_SUPPLIED MATERIAL_
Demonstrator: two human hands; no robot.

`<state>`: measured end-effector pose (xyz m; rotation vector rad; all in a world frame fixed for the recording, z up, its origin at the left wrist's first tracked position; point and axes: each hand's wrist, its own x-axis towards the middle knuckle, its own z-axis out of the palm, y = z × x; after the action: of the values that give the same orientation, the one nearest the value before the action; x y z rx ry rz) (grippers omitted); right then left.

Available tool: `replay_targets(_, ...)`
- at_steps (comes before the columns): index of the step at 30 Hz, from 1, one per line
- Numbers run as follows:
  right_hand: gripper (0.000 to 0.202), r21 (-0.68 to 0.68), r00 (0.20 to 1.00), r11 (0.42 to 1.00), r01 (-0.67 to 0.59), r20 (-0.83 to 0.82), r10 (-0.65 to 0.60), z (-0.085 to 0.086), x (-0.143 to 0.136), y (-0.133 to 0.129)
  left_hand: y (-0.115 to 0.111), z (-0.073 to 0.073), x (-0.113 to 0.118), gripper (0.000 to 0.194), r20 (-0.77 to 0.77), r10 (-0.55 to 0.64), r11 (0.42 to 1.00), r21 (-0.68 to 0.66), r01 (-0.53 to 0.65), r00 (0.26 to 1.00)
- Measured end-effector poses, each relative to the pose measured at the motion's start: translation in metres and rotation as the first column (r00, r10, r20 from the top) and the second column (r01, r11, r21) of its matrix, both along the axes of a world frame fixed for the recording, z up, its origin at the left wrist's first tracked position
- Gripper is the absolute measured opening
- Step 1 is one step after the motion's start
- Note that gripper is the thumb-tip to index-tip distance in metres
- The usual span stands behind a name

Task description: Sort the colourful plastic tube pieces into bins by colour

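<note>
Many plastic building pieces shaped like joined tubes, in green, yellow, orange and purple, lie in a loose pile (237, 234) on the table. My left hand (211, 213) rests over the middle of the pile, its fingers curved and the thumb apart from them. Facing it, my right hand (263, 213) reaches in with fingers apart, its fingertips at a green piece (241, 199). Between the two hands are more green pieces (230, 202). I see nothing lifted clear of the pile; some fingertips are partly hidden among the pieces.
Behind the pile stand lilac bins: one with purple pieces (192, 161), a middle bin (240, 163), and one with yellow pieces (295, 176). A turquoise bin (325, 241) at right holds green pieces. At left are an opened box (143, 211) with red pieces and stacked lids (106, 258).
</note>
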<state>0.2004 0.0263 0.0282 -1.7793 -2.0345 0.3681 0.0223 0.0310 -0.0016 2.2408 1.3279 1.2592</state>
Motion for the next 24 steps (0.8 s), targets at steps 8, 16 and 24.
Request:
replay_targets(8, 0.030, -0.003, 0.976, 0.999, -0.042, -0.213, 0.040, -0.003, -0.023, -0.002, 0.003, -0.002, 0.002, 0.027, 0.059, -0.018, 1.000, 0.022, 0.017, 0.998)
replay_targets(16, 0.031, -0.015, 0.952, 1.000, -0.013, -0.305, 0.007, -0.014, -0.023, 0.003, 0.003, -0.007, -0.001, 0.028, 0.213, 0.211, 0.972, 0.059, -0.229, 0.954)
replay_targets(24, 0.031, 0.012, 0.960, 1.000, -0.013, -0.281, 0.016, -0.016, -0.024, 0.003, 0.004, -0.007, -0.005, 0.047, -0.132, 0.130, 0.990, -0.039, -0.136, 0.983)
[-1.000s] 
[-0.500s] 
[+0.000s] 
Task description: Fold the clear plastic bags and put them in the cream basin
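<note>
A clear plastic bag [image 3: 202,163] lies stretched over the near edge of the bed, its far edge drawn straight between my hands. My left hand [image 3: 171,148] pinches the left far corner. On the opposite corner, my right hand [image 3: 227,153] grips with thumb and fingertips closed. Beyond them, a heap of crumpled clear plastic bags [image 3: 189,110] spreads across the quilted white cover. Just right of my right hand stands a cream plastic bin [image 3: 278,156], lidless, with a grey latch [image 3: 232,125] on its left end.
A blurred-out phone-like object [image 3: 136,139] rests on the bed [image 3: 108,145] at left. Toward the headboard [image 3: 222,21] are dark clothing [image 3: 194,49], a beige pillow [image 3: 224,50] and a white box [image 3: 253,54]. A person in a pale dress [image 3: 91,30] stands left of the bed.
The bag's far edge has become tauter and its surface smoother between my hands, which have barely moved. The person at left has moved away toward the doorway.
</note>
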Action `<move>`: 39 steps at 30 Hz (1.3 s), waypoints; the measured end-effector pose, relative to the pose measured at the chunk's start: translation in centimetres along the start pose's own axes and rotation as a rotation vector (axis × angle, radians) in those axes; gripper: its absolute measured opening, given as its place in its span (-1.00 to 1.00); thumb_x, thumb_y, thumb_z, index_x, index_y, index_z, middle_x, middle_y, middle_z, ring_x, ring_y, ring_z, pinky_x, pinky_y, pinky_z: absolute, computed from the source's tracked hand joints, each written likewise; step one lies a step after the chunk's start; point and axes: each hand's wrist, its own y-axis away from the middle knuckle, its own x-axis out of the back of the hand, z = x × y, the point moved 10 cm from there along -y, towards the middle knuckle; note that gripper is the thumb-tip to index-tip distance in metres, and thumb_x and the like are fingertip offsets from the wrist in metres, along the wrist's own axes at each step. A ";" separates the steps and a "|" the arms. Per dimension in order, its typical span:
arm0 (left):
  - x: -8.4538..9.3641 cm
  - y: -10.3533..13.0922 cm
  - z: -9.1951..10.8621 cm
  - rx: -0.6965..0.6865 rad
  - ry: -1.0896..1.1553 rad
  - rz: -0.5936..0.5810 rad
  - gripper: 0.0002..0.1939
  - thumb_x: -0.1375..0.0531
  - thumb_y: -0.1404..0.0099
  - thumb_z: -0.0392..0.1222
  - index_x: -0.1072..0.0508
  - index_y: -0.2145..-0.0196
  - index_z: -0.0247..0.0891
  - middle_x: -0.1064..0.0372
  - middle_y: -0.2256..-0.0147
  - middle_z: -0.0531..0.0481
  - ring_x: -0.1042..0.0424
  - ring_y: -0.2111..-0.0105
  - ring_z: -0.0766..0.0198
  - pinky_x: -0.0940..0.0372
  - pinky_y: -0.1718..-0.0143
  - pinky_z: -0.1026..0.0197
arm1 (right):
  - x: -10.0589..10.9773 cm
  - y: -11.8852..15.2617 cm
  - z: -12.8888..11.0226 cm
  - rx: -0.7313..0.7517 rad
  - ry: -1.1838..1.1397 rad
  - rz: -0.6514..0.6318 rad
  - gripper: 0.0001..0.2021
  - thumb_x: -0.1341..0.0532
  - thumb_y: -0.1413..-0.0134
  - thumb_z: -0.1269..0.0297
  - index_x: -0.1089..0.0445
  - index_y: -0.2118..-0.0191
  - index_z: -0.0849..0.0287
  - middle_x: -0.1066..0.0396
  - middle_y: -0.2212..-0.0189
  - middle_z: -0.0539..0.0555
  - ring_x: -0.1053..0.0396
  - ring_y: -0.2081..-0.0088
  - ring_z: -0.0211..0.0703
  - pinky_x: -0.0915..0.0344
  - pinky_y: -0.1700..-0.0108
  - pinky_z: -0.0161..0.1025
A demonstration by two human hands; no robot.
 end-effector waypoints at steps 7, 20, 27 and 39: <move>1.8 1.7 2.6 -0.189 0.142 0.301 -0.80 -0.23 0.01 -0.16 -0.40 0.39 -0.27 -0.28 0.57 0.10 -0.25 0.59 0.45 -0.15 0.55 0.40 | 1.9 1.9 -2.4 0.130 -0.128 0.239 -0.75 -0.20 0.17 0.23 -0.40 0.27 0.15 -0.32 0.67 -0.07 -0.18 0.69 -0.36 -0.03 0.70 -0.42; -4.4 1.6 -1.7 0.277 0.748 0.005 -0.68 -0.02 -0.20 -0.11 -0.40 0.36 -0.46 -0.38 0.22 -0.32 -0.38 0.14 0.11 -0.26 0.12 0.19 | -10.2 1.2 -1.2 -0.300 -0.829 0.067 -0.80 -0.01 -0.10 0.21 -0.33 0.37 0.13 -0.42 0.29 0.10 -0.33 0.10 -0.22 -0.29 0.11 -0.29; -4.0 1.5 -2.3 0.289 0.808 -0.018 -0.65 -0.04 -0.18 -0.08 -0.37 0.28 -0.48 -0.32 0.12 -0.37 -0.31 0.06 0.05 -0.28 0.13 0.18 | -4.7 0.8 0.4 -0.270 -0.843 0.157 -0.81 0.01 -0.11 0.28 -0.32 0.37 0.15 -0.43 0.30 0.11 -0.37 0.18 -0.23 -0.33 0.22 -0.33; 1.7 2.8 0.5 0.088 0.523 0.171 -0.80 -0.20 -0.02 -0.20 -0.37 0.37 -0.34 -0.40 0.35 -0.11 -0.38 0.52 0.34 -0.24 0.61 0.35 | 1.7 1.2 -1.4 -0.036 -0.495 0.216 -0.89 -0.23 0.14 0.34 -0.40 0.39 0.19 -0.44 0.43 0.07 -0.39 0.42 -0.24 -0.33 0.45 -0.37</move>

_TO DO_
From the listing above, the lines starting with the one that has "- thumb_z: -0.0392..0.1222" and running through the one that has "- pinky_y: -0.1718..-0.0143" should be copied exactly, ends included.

_RESPONSE_
  - thumb_z: -0.0392..0.1222
  - index_x: -0.1072..0.0508
  - index_y: -0.2145..-0.0196
  - index_z: -0.0247..0.0891
  - middle_x: -0.1064..0.0372
  - middle_y: -0.2256..-0.0147
  - middle_z: -0.0531..0.0481
  - ring_x: -0.1042..0.0424
  - ring_y: -0.2111..-0.0105
  - ring_z: -0.0766..0.0198
  - pinky_x: -0.0940..0.0372
  - pinky_y: -0.1718..-0.0143

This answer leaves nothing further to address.